PROBLEM STATEMENT:
For each line below that includes the string "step", show the whole line.

PROVIDED INFORMATION:
-- Opening Marker --

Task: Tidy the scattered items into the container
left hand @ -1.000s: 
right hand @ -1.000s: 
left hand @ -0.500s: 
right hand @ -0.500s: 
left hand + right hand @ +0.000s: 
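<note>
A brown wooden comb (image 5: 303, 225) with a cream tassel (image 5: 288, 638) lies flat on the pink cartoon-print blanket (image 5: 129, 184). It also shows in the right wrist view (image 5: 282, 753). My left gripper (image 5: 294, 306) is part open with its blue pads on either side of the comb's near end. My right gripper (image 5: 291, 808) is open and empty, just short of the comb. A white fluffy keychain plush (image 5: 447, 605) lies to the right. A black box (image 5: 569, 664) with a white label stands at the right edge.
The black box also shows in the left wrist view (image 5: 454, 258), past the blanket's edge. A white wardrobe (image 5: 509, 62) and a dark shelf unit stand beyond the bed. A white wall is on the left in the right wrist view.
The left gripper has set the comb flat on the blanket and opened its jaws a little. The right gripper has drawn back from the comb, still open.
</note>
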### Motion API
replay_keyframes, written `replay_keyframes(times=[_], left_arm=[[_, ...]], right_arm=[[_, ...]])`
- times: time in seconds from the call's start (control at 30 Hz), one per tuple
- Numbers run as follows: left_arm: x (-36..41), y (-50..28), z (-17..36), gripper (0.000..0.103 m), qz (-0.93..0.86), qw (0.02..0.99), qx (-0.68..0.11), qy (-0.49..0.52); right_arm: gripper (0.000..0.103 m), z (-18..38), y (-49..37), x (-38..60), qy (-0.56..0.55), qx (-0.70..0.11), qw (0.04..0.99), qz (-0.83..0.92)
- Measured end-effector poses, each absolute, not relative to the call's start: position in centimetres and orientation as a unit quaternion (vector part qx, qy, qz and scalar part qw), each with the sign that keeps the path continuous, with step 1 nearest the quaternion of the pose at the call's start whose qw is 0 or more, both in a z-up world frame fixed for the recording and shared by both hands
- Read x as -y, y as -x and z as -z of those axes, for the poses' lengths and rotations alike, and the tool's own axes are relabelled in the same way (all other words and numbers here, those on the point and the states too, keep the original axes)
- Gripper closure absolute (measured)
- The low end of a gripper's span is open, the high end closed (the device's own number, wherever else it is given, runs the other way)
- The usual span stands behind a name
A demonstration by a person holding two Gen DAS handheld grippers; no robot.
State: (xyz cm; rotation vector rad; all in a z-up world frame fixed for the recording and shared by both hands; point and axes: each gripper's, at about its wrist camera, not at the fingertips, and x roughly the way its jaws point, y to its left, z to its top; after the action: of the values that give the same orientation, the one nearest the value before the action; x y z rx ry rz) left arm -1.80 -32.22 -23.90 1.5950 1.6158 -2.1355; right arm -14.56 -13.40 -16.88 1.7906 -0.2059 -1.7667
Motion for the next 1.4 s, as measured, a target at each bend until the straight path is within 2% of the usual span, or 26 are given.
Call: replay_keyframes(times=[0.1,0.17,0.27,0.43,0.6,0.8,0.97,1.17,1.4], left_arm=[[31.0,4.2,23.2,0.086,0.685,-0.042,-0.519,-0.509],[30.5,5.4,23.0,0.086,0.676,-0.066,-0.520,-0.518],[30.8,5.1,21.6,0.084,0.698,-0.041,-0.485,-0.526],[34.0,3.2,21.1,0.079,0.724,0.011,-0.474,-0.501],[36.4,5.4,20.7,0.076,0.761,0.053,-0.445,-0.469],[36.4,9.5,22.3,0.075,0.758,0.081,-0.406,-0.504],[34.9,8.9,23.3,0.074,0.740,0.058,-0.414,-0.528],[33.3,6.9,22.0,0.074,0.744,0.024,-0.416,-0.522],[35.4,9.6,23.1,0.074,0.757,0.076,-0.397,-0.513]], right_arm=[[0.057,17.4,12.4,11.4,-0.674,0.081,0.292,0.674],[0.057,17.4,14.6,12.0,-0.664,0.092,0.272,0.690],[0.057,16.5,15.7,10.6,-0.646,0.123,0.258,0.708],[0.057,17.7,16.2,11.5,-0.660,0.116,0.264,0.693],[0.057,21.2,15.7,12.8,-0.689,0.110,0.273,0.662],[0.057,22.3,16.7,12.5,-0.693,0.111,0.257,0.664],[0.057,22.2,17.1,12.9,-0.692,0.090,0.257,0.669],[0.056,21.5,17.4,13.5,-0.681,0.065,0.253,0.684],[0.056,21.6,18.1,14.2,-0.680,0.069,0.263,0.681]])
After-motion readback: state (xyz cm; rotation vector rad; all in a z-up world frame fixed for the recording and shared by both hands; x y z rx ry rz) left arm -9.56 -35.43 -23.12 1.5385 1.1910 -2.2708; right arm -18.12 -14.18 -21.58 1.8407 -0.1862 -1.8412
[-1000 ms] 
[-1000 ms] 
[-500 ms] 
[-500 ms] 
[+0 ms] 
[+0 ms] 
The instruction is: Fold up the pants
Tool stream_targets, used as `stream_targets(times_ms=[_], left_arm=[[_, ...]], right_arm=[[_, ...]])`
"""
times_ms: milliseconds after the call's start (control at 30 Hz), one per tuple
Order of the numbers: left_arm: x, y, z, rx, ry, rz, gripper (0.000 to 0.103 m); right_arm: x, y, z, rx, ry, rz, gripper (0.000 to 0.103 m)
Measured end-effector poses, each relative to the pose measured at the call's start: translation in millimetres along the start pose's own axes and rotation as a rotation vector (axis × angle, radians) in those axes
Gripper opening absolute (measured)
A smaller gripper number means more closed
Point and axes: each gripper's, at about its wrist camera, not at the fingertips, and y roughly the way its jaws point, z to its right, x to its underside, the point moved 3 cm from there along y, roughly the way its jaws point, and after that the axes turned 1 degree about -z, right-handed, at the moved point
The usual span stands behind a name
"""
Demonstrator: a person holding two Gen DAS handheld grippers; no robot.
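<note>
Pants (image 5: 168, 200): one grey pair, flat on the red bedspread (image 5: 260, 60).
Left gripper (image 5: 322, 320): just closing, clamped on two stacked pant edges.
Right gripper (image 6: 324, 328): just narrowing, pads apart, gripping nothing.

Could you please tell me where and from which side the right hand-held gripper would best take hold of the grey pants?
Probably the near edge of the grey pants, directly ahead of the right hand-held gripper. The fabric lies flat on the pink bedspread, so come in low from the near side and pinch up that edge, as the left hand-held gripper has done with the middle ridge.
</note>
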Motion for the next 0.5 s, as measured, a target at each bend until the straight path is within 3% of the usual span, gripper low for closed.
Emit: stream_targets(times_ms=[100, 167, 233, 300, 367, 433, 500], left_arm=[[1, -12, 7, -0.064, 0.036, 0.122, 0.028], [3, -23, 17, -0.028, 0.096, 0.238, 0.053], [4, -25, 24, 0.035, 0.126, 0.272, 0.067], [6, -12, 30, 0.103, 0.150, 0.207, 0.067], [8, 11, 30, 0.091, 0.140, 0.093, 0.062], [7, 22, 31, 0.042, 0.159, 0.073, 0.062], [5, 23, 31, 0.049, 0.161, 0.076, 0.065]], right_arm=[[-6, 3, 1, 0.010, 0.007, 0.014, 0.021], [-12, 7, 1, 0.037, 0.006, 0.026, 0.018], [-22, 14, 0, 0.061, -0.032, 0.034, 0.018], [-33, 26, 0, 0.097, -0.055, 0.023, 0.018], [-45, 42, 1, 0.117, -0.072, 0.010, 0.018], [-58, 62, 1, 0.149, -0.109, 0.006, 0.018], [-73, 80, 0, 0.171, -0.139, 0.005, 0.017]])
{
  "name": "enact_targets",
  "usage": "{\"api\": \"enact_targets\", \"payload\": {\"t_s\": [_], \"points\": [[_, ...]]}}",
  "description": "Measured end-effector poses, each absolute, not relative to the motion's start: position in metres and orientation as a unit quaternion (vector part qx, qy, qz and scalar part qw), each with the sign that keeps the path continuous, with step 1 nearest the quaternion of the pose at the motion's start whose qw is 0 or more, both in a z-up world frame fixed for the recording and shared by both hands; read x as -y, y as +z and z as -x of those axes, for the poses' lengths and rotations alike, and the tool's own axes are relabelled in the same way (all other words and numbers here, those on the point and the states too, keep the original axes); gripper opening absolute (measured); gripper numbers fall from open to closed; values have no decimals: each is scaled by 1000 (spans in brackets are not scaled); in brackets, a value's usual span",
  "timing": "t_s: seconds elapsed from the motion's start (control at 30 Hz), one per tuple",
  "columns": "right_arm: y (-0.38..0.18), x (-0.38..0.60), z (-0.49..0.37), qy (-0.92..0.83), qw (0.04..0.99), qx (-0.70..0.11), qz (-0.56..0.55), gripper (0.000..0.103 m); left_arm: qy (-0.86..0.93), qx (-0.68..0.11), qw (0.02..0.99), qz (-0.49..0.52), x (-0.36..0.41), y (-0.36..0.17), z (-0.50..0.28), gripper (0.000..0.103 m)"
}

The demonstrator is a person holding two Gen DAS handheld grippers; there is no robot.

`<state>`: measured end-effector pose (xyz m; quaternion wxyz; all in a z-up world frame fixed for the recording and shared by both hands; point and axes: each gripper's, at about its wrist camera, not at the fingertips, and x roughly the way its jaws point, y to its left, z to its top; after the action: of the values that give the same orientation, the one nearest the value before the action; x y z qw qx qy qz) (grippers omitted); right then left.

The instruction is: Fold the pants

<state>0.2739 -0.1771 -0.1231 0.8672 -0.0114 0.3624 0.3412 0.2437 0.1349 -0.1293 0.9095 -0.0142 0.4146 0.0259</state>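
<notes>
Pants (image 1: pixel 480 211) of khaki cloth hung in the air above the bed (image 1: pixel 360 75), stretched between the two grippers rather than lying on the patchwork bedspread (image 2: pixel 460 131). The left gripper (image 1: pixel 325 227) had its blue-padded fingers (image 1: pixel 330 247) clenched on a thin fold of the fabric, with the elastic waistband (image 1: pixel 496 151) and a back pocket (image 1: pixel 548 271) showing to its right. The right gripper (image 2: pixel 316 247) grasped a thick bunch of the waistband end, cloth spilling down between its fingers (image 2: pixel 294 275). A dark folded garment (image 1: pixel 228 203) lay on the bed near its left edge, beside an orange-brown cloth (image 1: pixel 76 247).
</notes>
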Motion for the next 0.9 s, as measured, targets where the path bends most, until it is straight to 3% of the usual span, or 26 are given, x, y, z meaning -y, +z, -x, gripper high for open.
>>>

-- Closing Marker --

RESPONSE TO THE EXERCISE:
- Measured end-effector poses, each absolute, not relative to the call's start: position in centimetres and orientation as a unit quaternion (vector part qx, qy, qz and scalar part qw), each with the sign that keeps the path continuous, with step 1 nearest the quaternion of the pose at the call's start whose qw is 0 or more, both in a z-up world frame fixed for the recording and shared by both hands
  "description": "Measured end-effector poses, each absolute, not relative to the motion's start: position in metres and orientation as a unit quaternion (vector part qx, qy, qz and scalar part qw), each with the sign that keeps the path continuous, with step 1 nearest the quaternion of the pose at the motion's start whose qw is 0 or more, both in a z-up world frame fixed for the recording and shared by both hands; read x as -y, y as +z and z as -x of those axes, for the poses' lengths and rotations alike, and the tool's own axes are relabelled in the same way (all other words and numbers here, those on the point and the states too, keep the original axes); gripper opening absolute (measured); gripper numbers fall from open to closed; values have no decimals: each is scaled by 1000 (spans in brackets are not scaled); in brackets, a value's usual span",

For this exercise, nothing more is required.